• DESCRIPTION OF THE TASK:
Beneath this line is the data. Output exactly the lines from the line with "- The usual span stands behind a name" to the line with "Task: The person", both ends included, and nothing more.

• COLLECTED MATERIAL:
○ ○ ○
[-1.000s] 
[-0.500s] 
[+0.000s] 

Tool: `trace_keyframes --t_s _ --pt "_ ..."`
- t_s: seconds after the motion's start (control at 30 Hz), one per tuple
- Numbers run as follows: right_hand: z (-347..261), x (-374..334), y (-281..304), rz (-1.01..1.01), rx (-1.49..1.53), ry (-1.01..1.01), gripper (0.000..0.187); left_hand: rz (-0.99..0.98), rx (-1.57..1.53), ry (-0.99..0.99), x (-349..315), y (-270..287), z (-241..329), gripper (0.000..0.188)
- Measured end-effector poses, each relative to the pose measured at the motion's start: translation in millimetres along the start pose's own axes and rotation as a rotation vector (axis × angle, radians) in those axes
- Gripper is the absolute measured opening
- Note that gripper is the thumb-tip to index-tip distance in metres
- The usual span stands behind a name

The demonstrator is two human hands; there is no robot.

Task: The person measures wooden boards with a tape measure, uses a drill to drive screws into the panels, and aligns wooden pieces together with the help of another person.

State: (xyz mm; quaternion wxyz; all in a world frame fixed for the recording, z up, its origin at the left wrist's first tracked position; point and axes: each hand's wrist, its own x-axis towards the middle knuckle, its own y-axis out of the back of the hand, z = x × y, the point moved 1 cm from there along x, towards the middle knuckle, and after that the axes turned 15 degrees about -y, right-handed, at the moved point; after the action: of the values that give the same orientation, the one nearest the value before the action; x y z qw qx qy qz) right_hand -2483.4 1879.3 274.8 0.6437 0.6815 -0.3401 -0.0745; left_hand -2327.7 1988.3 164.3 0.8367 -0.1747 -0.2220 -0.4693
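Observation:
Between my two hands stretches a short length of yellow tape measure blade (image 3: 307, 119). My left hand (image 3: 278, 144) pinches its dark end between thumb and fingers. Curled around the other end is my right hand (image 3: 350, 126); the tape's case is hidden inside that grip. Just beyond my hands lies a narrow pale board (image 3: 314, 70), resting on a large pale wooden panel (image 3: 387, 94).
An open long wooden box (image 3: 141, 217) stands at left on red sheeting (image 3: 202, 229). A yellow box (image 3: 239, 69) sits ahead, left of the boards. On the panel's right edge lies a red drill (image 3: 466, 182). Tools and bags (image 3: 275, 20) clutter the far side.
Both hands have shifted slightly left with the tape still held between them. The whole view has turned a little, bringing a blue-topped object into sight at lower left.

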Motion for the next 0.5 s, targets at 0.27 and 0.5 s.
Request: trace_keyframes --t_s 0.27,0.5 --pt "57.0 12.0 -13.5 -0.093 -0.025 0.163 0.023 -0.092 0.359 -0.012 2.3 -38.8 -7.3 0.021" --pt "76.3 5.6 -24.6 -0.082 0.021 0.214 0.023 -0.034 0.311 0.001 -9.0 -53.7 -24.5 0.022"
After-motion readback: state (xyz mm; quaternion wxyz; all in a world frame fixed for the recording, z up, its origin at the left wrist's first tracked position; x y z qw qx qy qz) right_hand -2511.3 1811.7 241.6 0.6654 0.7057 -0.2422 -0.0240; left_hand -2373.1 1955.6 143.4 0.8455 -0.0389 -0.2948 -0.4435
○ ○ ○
• EXERCISE OUTPUT:
- The usual span stands behind a name

The demonstrator is two human hands; there is no robot.

Task: The person measures wooden boards with a tape measure, uses a drill to drive screws into the panels, and aligns wooden pieces together with the help of another person.

This exercise has been completed.